### [TASK DIRECTIONS]
Each line in the entries below that contains the word "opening" counts once. Report how many there are and nothing more.

(ENTRIES SHOWN Opens)

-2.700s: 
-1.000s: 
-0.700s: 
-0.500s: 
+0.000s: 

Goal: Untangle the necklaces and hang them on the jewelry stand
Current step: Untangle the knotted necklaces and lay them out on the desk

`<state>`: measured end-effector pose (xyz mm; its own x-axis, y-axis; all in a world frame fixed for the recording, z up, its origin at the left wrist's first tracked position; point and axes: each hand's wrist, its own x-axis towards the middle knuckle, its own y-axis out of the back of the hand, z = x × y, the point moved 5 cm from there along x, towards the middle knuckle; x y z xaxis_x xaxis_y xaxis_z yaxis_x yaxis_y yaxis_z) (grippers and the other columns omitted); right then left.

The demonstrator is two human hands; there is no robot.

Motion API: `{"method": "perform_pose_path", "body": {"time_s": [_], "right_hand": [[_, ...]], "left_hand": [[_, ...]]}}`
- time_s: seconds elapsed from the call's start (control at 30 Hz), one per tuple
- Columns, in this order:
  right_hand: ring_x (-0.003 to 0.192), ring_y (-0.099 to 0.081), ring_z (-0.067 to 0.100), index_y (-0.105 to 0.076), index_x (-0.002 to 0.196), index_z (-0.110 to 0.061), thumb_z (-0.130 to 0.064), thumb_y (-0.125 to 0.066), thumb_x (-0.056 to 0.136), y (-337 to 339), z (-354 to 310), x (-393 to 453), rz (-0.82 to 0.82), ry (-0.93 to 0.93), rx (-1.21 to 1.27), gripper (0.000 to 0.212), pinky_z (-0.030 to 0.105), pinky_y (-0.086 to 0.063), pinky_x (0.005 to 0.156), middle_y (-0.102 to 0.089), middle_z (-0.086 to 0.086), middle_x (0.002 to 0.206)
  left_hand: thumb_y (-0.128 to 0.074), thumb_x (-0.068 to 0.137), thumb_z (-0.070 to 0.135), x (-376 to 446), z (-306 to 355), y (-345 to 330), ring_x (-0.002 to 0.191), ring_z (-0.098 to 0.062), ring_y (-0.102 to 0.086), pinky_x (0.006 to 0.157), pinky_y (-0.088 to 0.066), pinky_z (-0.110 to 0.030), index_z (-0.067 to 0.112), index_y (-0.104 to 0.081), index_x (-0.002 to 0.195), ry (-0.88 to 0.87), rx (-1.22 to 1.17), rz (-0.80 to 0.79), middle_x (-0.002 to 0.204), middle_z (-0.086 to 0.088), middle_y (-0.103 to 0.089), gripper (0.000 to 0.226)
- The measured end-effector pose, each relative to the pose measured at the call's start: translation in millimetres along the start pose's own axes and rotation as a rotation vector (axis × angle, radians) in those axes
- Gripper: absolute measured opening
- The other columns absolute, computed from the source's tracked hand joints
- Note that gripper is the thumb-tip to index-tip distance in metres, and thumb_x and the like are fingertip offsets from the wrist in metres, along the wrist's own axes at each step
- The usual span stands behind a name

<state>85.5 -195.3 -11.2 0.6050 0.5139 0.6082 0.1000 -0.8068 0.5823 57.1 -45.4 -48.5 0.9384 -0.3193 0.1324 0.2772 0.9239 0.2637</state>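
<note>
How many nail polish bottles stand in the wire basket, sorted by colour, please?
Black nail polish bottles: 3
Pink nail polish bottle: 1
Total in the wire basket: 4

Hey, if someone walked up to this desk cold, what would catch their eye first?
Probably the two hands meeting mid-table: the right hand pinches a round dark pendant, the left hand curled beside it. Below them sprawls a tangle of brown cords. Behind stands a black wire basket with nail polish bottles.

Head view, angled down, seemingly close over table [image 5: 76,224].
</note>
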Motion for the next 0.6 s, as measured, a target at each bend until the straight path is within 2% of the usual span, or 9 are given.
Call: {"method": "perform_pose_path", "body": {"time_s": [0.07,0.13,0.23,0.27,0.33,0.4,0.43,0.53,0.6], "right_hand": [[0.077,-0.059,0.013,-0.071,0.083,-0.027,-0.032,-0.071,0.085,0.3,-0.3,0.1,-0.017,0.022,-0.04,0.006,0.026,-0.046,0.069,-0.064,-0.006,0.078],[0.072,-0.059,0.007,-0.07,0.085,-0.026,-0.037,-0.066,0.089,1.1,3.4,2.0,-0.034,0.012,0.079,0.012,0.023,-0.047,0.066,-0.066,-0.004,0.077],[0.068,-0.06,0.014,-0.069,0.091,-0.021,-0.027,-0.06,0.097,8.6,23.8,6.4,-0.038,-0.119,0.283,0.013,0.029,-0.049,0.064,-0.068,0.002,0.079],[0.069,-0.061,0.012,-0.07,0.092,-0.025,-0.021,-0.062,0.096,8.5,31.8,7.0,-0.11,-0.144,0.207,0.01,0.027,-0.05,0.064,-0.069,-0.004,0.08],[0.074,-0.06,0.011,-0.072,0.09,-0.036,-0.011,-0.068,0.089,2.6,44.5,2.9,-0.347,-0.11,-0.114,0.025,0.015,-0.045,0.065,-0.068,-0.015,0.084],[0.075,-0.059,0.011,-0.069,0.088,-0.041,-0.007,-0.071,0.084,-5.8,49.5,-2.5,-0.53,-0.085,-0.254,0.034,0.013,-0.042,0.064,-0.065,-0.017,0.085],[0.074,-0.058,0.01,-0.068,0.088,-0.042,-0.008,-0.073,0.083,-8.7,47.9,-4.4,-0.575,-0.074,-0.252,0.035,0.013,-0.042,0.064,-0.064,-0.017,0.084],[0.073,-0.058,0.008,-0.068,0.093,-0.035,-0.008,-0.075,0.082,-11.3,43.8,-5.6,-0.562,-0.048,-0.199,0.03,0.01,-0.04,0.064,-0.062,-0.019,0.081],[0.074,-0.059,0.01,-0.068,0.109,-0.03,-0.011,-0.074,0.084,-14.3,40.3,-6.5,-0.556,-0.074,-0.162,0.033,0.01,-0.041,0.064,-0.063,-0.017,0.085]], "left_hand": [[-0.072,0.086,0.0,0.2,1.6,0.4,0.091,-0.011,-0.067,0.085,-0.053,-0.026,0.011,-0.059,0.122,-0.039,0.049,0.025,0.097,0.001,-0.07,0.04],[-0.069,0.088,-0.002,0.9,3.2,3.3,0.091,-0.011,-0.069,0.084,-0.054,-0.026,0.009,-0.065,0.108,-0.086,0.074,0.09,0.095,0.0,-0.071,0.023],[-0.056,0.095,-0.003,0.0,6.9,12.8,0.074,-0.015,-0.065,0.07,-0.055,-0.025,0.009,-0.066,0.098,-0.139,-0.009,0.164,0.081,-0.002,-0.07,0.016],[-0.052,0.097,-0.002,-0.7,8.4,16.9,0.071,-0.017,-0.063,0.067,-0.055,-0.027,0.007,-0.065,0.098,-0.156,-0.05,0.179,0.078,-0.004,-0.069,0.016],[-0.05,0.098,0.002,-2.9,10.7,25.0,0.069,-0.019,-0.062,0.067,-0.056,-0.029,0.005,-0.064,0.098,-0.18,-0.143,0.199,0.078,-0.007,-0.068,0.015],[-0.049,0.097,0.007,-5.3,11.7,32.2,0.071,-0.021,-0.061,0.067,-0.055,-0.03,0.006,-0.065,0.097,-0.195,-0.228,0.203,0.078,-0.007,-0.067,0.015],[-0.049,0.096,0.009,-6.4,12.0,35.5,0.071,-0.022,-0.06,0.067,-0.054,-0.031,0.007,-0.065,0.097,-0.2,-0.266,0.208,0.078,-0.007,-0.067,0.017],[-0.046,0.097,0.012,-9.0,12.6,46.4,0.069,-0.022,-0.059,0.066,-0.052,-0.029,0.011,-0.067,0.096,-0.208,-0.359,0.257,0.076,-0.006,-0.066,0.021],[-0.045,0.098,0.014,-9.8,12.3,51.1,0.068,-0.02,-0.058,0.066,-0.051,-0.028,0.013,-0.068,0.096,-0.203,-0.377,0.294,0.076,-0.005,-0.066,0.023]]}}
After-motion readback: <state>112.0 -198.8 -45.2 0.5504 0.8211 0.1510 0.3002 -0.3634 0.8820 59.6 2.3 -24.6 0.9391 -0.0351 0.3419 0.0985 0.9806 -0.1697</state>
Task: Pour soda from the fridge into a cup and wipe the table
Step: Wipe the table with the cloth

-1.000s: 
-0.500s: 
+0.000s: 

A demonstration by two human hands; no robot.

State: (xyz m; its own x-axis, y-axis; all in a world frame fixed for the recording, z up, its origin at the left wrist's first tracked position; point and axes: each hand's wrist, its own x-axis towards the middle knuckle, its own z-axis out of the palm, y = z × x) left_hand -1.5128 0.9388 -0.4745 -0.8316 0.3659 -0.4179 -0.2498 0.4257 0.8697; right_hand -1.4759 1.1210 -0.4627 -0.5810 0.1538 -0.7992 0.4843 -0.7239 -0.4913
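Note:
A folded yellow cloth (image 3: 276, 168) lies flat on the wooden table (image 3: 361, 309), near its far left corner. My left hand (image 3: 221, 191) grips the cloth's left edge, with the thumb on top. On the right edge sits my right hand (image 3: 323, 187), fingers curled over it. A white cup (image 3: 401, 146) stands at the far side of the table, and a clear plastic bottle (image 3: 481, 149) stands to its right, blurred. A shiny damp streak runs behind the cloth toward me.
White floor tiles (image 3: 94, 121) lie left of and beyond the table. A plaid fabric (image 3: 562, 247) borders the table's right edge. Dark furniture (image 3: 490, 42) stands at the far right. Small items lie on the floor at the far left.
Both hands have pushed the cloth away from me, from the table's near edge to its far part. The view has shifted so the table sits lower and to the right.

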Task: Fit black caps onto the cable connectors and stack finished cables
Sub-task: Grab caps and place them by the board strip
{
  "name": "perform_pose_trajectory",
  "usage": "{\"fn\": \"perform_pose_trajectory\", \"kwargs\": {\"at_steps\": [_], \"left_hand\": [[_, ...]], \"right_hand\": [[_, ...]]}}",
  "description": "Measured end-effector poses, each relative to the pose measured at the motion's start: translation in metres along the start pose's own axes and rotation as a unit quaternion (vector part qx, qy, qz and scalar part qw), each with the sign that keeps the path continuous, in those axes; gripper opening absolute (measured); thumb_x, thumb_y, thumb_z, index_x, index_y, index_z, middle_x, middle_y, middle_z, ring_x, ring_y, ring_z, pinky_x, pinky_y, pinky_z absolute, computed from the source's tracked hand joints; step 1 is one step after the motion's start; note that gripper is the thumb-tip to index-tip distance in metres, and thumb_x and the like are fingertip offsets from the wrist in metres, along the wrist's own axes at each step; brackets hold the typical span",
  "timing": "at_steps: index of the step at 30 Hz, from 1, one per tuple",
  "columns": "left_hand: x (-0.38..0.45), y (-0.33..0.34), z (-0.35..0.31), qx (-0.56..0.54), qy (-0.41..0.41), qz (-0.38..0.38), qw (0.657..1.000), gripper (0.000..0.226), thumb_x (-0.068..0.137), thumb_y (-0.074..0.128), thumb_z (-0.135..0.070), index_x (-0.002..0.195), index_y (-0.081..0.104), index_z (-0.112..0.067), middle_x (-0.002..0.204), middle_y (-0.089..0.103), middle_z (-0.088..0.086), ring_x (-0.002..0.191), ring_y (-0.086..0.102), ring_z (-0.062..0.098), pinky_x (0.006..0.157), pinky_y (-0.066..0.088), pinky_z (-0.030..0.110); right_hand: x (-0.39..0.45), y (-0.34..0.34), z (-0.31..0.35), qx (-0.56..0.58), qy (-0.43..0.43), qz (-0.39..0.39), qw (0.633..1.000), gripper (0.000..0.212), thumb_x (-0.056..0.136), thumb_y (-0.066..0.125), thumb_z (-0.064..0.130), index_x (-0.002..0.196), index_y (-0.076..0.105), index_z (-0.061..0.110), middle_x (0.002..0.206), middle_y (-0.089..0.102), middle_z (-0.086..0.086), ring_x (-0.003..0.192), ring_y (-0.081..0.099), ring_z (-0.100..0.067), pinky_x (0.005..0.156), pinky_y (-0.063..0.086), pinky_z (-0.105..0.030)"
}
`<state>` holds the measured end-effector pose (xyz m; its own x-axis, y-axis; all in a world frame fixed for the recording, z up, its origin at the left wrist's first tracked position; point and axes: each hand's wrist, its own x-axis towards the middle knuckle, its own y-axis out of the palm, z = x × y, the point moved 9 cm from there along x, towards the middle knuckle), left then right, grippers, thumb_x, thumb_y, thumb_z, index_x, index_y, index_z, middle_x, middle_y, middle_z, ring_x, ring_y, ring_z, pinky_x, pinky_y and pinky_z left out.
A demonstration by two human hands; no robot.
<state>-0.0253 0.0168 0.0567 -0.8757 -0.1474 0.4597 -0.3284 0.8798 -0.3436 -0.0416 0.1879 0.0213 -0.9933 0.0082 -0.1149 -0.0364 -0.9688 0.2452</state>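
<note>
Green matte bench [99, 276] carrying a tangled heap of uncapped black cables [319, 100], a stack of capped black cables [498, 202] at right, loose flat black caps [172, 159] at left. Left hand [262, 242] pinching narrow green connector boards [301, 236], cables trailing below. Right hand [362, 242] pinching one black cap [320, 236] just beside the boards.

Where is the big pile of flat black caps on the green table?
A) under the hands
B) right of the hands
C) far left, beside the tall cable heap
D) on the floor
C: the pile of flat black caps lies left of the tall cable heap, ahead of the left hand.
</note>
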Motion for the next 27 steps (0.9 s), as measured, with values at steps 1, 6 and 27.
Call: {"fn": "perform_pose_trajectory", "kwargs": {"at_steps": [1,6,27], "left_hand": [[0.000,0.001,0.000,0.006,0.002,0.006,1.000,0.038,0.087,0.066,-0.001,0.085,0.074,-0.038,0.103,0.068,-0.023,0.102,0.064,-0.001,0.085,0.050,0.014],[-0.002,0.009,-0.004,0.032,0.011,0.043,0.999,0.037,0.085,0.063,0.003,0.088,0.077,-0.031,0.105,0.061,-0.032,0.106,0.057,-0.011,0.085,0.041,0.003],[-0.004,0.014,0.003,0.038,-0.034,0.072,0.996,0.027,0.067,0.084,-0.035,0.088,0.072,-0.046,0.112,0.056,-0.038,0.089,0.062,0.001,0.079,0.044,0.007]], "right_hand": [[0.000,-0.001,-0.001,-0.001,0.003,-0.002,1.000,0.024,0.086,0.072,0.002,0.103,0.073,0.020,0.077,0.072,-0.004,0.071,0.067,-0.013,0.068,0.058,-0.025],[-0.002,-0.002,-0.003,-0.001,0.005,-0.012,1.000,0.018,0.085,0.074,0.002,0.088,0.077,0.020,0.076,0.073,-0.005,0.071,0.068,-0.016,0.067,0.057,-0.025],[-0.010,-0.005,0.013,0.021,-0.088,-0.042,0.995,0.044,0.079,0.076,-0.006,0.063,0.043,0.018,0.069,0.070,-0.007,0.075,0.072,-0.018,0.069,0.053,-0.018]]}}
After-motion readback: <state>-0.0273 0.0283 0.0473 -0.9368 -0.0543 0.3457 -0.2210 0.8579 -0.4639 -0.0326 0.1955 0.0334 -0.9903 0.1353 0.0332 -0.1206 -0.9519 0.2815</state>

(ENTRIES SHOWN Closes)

### [WRITTEN SOLUTION]
2